The new generation, estranged from nature by the use of their instruments, gradually became alienated from the sea, and the mistakes which resulted from their carelessness led to disasters in their lives.

‘Who would know the sea better than sea people?’ the old folks who liked to reminisce about the good old days would grumble in groups about their sea-going offspring, who had little time for nature – the stars, sky, clouds and wind patterns that they themselves had watched almost all their lives.

‘These days, whoever cares to go to sea can do so and they don’t have to train since boyhood as we did,’ several of the old folks would say, deprecating the fishermen’s cushy life that they witnessed every day.

‘Even Phorn, who wouldn’t believe what his own radio said, if he’d known his waves he wouldn’t have died as easily as that. They haven’t got what it takes, let me tell you.’

The fire that had burned Phorn’s body had died out together with the whispers.
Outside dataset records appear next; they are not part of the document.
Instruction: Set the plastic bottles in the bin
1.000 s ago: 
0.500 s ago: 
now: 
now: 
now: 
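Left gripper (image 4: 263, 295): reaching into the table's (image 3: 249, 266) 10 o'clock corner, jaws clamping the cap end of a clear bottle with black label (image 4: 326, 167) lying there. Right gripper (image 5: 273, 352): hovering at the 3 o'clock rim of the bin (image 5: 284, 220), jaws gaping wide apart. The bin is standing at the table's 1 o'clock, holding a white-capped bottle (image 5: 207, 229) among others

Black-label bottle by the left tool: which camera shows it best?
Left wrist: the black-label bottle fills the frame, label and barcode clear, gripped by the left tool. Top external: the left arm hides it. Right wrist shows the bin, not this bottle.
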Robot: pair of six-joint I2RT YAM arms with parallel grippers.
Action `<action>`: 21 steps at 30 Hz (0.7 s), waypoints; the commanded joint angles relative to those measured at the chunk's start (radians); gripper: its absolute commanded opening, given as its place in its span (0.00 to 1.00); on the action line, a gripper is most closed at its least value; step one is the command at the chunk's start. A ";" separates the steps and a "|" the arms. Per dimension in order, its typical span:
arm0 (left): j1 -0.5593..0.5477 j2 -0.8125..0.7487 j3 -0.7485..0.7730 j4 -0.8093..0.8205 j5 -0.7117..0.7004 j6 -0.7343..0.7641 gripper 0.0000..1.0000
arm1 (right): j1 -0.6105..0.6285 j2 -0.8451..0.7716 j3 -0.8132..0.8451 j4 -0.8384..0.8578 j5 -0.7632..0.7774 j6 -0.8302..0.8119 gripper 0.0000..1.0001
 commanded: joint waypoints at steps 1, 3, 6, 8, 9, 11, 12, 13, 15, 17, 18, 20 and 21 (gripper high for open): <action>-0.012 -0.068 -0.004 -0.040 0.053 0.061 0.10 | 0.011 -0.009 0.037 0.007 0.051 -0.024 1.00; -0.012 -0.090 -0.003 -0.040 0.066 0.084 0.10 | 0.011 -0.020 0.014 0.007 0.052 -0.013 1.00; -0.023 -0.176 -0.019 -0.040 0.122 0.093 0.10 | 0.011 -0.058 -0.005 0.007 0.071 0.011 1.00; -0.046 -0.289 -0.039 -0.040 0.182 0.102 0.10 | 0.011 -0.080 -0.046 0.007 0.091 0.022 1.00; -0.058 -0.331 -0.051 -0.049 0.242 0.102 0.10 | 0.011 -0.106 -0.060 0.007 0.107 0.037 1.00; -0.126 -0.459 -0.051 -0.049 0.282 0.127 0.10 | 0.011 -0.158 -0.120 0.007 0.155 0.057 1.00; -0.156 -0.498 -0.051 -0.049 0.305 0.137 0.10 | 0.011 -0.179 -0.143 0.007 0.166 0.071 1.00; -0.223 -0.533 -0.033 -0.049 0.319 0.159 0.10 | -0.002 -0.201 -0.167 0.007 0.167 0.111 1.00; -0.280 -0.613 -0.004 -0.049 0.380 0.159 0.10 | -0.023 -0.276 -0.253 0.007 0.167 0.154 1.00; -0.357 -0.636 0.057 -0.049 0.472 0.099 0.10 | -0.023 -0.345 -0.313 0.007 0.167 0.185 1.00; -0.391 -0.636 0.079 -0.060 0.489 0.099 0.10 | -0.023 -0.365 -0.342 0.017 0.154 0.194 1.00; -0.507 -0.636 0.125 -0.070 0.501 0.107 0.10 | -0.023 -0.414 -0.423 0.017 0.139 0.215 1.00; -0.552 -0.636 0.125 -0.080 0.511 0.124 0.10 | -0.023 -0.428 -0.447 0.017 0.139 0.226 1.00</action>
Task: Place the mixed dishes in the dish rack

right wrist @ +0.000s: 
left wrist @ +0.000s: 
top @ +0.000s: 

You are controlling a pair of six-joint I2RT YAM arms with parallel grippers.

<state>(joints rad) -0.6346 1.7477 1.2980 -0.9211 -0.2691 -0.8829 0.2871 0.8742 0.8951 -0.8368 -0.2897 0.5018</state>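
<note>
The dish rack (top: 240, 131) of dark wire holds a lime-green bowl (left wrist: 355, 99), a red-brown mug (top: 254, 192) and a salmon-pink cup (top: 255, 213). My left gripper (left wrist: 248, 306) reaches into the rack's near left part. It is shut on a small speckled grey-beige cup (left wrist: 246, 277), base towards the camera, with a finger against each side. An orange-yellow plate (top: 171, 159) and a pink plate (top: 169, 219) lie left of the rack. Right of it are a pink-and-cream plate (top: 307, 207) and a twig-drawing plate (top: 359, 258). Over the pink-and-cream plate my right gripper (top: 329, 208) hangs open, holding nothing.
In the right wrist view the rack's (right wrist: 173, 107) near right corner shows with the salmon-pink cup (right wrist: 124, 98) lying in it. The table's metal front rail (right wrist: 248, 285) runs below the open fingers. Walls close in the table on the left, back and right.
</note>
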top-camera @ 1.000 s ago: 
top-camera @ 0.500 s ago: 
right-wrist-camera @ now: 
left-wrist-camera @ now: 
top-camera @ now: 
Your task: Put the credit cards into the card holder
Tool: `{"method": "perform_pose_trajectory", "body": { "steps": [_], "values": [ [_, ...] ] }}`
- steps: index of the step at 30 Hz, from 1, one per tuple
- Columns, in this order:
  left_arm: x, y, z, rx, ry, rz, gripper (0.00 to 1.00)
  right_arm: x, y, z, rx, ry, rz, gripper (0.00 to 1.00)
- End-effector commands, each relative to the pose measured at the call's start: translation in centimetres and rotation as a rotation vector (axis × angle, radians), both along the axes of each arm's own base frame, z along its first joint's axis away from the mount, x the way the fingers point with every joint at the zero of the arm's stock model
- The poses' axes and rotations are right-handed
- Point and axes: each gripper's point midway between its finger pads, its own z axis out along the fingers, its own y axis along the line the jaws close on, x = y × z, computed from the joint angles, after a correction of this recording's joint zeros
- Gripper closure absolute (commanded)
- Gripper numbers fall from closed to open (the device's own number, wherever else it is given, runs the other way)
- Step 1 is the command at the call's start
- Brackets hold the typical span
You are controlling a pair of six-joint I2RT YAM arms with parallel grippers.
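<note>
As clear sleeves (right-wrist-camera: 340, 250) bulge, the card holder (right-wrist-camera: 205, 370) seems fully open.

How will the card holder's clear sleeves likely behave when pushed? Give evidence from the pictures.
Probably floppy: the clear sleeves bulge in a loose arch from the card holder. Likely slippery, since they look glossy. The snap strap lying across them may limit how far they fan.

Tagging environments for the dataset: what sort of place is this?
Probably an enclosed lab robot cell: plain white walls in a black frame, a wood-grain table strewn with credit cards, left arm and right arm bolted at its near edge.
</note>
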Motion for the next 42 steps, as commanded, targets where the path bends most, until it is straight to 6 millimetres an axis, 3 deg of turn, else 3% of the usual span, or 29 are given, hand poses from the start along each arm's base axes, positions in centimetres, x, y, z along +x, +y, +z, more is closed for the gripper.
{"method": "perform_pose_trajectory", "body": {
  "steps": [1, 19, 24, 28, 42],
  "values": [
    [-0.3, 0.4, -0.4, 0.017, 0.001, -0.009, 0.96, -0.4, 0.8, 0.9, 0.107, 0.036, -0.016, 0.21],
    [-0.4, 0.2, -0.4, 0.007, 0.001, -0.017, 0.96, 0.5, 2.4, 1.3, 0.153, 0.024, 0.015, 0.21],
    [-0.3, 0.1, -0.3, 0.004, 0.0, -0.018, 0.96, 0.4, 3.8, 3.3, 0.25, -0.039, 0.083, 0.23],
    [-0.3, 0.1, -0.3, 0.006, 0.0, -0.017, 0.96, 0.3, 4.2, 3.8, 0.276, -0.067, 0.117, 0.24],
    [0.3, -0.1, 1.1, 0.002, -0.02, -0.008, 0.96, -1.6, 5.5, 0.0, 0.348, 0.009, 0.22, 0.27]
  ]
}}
Noi had listened to them gossiping about the husband that was no more, and she began to think for the first time of the confused life of those who now sought their live­lihood from the sea. It had already changed, like the beach of virgin sand soiled by the footsteps of strangers.

 

 

4 Δ

 

The young boy gambolling within the walls of a temple in an ancient isolated town was promised to a life of craft: ornamenting with moulded lime the tall pagoda of the temple like his fore­fathers, or else dabbing colours on pictures, or even chiselling out vines in flame-like patterns to decorate the walls of the temple, which was a centre for arts of this kind.

When he grew up some, he thought it would be fun to try his hand at the long drums or have a lark with the brass band of a few friends of his age, but he abruptly changed his mind and went down the Phetchaburi river all the way to its estuary at the Bay of Barn Laem, where he found the sea.

The wide expanse of deep-blue water was creased in folds of white which came gliding to the shore from afar, all the time sending out loud sounds like greetings from an old acquaintance.

He wasn’t bothered long by the briny smell that was so strange at first, just as his seasickness went after only the first few times at sea, and he began to feel at one with what he felt was nature.

He was a ship’s boy on board a sloop with a big white sail, which for the most part roved around floating catches in the open sea, and capes and bights close to home.

He began his training by learning how to use a stick to beat the water to make the fish in the bamboo pens scatter and scamper round the fences before the net was thrown in to scoop them up. When the season didn’t allow the boats to take to sea, he helped the men dye the net with red-man-grove bark or find kapok wood to make buoys.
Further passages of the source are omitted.